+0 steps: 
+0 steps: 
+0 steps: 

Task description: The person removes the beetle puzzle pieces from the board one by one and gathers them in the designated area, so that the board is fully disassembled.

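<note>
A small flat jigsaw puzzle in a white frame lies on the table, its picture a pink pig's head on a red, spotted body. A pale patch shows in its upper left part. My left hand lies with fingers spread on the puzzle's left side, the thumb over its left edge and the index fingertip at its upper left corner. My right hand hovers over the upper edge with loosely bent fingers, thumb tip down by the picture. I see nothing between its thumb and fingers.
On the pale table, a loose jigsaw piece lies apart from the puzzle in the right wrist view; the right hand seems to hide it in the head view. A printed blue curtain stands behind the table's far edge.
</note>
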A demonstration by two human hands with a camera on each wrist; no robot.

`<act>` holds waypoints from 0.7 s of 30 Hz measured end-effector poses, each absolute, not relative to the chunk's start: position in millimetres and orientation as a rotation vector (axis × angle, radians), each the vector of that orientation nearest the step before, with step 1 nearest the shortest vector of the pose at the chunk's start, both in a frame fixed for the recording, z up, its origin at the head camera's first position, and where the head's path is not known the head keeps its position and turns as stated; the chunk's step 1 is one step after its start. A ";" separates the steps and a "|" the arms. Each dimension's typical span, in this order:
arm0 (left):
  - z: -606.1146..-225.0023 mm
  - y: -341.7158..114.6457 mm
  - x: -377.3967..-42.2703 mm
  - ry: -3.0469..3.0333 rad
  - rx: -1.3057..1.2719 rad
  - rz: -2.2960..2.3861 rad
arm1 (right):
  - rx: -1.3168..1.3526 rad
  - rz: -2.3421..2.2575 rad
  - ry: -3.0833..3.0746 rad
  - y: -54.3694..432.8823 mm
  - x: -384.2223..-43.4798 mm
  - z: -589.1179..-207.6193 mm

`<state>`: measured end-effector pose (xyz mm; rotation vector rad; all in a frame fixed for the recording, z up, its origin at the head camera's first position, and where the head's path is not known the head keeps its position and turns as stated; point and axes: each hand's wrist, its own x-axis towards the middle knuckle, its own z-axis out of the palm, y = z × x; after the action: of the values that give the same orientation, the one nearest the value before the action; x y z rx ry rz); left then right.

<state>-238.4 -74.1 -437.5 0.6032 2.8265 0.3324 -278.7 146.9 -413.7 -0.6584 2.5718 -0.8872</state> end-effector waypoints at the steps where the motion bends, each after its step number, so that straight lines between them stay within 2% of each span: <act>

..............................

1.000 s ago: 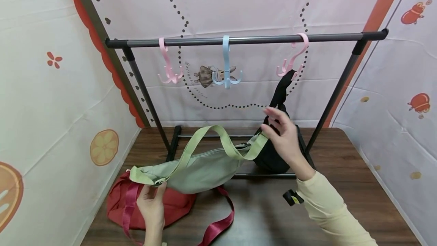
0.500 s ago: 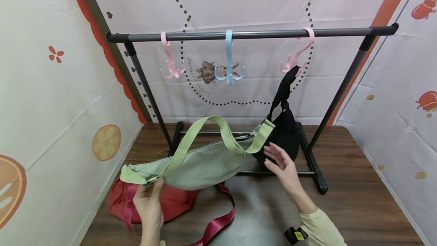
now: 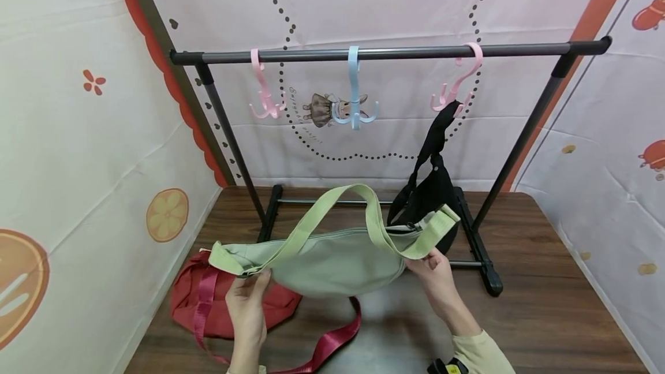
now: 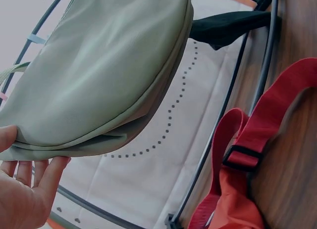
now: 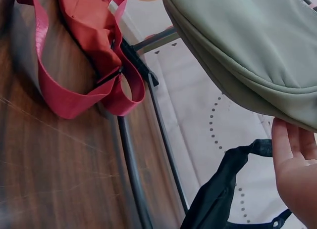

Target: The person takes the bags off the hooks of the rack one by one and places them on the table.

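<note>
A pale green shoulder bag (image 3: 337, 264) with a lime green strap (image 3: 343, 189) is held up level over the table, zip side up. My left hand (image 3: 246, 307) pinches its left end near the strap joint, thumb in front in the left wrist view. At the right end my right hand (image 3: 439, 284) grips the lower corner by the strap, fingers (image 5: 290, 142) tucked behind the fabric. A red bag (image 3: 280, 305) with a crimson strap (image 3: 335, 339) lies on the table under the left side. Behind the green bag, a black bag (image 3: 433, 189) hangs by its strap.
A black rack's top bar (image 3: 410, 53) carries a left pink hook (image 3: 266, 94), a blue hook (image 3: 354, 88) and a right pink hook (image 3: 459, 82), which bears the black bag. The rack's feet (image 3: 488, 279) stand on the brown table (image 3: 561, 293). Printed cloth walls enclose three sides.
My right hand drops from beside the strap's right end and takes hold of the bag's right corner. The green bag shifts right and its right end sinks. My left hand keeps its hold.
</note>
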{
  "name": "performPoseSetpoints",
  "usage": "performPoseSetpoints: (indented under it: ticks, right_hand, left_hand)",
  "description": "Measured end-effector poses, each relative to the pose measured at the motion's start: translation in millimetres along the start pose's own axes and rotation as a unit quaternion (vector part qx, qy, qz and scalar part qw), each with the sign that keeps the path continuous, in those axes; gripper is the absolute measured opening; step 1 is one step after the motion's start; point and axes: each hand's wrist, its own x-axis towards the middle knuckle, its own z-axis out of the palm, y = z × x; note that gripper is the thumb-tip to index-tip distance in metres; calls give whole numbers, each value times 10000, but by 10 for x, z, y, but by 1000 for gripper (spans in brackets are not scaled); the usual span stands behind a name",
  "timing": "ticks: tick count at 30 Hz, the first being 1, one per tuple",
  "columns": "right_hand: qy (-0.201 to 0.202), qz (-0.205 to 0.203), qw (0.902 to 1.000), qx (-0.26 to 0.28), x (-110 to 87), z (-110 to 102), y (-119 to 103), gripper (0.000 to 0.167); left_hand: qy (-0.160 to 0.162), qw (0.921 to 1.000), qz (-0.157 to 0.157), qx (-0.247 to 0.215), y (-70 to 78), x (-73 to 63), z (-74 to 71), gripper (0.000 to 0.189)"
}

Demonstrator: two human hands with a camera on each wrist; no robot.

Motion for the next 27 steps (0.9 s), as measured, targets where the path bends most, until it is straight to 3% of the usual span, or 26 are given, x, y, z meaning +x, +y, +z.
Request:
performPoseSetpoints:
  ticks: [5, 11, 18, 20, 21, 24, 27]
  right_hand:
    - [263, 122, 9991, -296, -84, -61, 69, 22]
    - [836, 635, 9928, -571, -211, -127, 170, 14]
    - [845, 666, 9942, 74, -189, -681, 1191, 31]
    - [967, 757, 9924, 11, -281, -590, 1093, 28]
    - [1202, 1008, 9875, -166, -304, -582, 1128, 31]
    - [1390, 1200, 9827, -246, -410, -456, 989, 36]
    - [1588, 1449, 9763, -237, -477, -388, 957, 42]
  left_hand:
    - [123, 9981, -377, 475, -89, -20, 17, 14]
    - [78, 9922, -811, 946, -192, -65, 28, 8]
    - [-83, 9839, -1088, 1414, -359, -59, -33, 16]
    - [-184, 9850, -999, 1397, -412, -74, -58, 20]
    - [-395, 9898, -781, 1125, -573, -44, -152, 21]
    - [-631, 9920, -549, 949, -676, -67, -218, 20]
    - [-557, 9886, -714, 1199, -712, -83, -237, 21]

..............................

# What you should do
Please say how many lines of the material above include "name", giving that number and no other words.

# Exercise output
2